Given data —
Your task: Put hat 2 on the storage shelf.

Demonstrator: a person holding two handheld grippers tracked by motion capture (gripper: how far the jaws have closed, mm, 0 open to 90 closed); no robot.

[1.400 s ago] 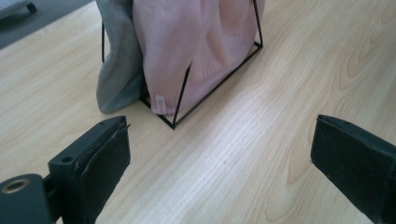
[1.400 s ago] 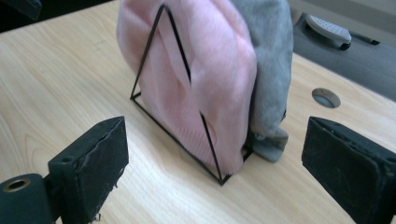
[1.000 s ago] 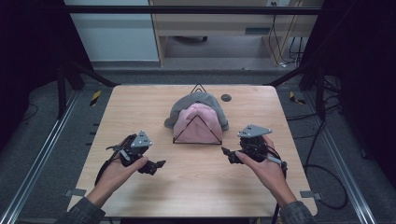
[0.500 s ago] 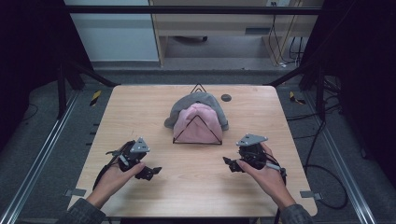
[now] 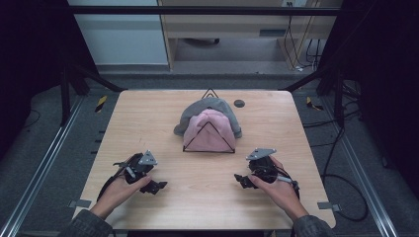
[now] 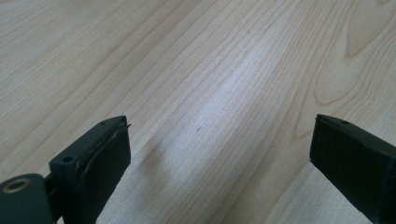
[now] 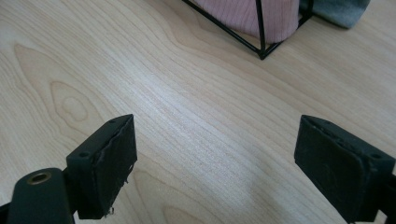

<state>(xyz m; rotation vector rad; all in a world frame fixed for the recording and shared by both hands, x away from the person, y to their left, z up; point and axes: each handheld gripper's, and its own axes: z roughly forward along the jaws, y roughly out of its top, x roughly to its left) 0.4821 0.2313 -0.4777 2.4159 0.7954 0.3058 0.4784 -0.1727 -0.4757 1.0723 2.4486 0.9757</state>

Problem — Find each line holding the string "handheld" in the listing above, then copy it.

Output below —
Demonstrator: a person holding two handheld grippers tracked by motion capture (gripper: how far the jaws have closed, mm, 0 open to 90 closed); no robot.
<state>(xyz m; rotation vector rad; all in a world frame fixed for the recording and shared by both hands, x away from the person, y to their left, z up; point and axes: each handheld gripper's, and its own axes: z roughly forward along the jaws, y roughly out of its top, x roughly to its left) 0.4821 0.2313 -0.4777 2.4159 0.7954 0.3058 0.4784 -0.1727 -0.4757 1.0723 2.4486 0.9757</state>

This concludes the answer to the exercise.